And to celebrate the 150th anniversary of the founding of the state of Italy, I here pay homage to the inventor of the telephone.

No, not Alexander Graham Bell. Antonio Meucci.

Meucci lost the battle of the lawyers in the American courts, but there is considerable evidence that he invented what he originally called the “lover’s telegraph” years before Bell said, “Watson, come here. I want to see you.” And there is further evidence that Bell had access to Meucci’s models and helped himself to them.

The truth is, I once dismissed Meucci’s claim, like any other red-blooded Canadian, thinking it was a bit like those old Soviet assertions that Russians invented just about everything.

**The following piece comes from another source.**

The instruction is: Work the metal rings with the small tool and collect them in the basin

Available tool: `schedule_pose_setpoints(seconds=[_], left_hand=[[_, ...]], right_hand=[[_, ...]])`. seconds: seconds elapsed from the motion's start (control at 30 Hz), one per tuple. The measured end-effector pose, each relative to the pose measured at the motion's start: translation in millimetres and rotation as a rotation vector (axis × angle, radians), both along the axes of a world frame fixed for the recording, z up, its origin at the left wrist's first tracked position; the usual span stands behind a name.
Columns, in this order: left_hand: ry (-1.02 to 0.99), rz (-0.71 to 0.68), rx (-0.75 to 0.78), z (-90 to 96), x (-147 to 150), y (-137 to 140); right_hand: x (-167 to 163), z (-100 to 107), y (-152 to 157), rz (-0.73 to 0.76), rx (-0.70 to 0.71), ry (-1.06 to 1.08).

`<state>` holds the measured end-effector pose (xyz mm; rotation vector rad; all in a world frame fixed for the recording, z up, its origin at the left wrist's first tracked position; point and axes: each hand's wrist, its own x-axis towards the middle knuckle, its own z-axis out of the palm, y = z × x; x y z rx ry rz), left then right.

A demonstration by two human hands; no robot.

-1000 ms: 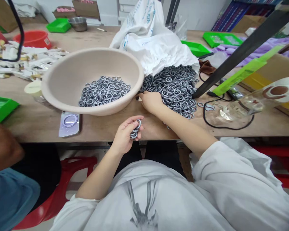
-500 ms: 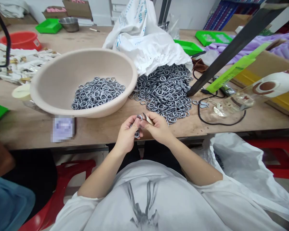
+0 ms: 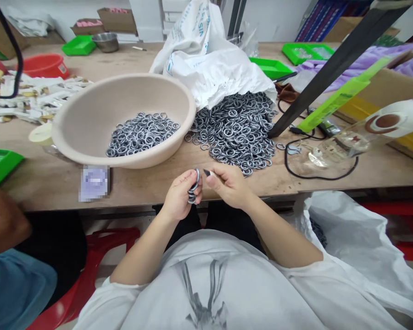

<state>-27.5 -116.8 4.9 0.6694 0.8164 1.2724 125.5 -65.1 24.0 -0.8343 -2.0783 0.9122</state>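
Note:
My left hand (image 3: pixel 181 195) is closed round several grey rings (image 3: pixel 192 197), stacked along its fingers. One ring (image 3: pixel 197 176) stands up at its fingertips. In my right hand (image 3: pixel 231 185) is a small dark-tipped blade (image 3: pixel 207 173) with a pale handle, mostly hidden by the fingers. Its point faces the rings, a short gap away. Beyond my hands lies a heap of similar rings (image 3: pixel 241 133), spilling from a white sack (image 3: pixel 223 68). A wide beige basin (image 3: pixel 124 160) at left holds more of them.
A dark metal post (image 3: pixel 306 96) slants up from the table at right, near a black cable (image 3: pixel 320 178) and a clear bottle (image 3: pixel 351 142). An open white bag (image 3: pixel 351 224) sits below the table edge at right. Another person's arm (image 3: pixel 3 220) is at far left.
My hands have drawn apart slightly. The blade has come away from the ring in my left hand, and that ring now stands more upright. The view has shifted a little.

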Motion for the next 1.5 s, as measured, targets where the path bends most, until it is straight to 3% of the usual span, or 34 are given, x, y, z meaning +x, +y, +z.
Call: schedule_pose_setpoints(seconds=[0.2,0.47,0.63,0.77,0.83,0.9,1.0,1.07,1.13,1.2,1.27,1.4,1.5], left_hand=[[-0.015,-0.019,-0.027,0.0,2,0],[0.04,-0.129,-0.01,1.0,-7,-4],[0.066,-0.302,-0.028,2.3,-6,-13],[0.044,-0.185,-0.029,2.4,-7,-12],[0.055,-0.185,-0.028,1.4,-9,-11],[0.085,-0.207,-0.034,0.6,-11,-12],[0.122,-0.199,-0.058,1.0,-14,-14],[0.114,-0.136,-0.071,2.2,-17,-14],[0.096,-0.042,-0.072,3.3,-20,-13],[0.077,0.034,-0.077,4.1,-24,-12],[0.059,0.07,-0.092,4.2,-26,-9],[-0.001,0.005,-0.113,3.6,-21,-4],[-0.083,-0.134,-0.145,4.8,-12,-2]], right_hand=[[6,6,-9,0.069,0.145,-0.15],[5,1,-5,0.135,0.137,-0.146],[10,-9,11,-0.124,0.006,-0.097],[4,-2,1,0.064,-0.132,0.074],[-3,3,2,0.141,-0.184,0.056],[-10,6,16,0.066,-0.154,-0.073],[-22,6,53,-0.222,0.114,-0.489],[-31,5,76,-0.287,0.205,-0.752],[-36,4,89,-0.298,0.234,-0.875],[-37,5,89,-0.288,0.226,-0.805],[-32,7,78,-0.226,0.121,-0.547],[-20,9,38,0.082,-0.383,0.122],[-18,1,16,0.195,-0.595,0.301]])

Then I made the mistake of mocking a close friend in Italy on the phone yesterday, who was, and remains, adamant on the subject. And I soon realized that our blasé acceptance of the Bell claim—one that had to be shored up by a Parliamentary motion, for goodness sake—is no less unthinkingly parochial. So in the spirit of solidarità I offer the case for Meucci on this historic day.

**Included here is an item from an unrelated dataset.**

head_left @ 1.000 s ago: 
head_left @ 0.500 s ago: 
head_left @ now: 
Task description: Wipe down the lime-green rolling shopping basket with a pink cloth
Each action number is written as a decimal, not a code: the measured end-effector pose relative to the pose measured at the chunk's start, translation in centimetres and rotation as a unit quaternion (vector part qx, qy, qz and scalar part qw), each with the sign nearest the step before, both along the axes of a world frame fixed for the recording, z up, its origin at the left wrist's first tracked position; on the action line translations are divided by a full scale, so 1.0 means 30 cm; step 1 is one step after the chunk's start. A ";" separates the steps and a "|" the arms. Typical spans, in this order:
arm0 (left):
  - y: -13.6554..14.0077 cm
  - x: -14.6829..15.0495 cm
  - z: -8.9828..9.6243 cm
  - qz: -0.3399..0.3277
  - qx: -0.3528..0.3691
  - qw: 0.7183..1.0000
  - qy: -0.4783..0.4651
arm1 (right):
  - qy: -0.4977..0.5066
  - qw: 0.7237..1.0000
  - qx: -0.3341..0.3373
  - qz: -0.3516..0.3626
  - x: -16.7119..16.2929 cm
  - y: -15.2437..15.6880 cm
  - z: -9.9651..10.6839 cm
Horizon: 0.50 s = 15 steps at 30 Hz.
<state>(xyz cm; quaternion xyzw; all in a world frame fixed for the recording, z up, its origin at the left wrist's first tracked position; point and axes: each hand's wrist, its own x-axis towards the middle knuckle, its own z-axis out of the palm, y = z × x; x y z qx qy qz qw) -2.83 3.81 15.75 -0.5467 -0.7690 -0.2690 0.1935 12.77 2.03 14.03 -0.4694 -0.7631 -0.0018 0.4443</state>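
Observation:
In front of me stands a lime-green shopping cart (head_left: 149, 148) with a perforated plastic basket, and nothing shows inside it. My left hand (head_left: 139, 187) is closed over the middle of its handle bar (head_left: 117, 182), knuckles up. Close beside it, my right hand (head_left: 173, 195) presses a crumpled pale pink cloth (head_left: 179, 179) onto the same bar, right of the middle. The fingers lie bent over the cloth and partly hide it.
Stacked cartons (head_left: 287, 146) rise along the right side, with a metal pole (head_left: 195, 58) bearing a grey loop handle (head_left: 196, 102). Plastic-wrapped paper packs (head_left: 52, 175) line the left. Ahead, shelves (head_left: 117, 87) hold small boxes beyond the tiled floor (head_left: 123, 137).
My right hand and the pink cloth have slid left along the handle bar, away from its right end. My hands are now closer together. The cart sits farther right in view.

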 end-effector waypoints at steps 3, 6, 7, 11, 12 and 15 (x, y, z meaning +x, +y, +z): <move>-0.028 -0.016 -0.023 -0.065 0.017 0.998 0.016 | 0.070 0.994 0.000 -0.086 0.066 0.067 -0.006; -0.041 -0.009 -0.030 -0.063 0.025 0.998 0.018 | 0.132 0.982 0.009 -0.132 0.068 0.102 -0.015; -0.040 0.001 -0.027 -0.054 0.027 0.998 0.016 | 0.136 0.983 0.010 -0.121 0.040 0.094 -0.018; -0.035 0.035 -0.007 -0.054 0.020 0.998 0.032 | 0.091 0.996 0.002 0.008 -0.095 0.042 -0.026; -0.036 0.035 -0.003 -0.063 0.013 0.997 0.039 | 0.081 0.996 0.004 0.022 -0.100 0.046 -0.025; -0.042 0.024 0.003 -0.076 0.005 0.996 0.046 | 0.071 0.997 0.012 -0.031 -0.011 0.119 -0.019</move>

Here is a resolution passed by no less an authority than the US House of Representatives in 2002:

¶ 1Whereas Antonio Meucci, the great Italian inventor, had a career that was both extraordinary and tragic;
¶ 2 Whereas, upon immigrating to New York, Meucci continued to work with ceaseless vigor on a project he had begun in Havana, Cuba, an invention he later called the ”teletrofono”, involving electronic communications;
¶ 3 Whereas Meucci set up a rudimentary communications link in his Staten Island home that connected the basement with the first floor, and later, when his wife began to suffer from crippling arthritis, he created a permanent link between his lab and his wife’s second floor bedroom;
¶ 4 Whereas, having exhausted most of his life’s savings in pursuing his work, Meucci was unable to commercialize his invention, though he demonstrated his invention in 1860 and had a description of it published in New York’s Italian language newspaper;
¶ 5 Whereas Meucci never learned English well enough to navigate the complex American business community;
¶ 6 Whereas Meucci was unable to raise sufficient funds to pay his way through the patent application process, and thus had to settle for a caveat, a one year renewable notice of an impending patent, which was first filed on December 28, 1871;
¶ 7 Whereas Meucci later learned that the Western Union affiliate laboratory reportedly lost his working models, and Meucci, who at this point was living on public assistance, was unable to renew the caveat after 1874;
¶ 8 Whereas in March 1876, Alexander Graham Bell, who conducted experiments in the same laboratory where Meucci’s materials had been stored, was granted a patent and was thereafter credited with inventing the telephone;
¶ 9 Whereas on January 13, 1887, the Government of the United States moved to annul the patent issued to Bell on the grounds of fraud and misrepresentation, a case that the Supreme Court found viable and remanded for trial;
¶ 10 Whereas Meucci died in October 1889, the Bell patent expired in January 1893, and the case was discontinued as moot without ever reaching the underlying issue of the true inventor of the telephone entitled to the patent; and
¶ 11 Whereas if Meucci had been able to pay the $10 fee to maintain the caveat after 1874, no patent could have been issued to Bell: Now, therefore, be it
¶ 12 Resolved, That it is the sense of the House of Representatives that the life and achievements of Antonio Meucci should be recognized, and his work in the invention of the telephone should be acknowledged.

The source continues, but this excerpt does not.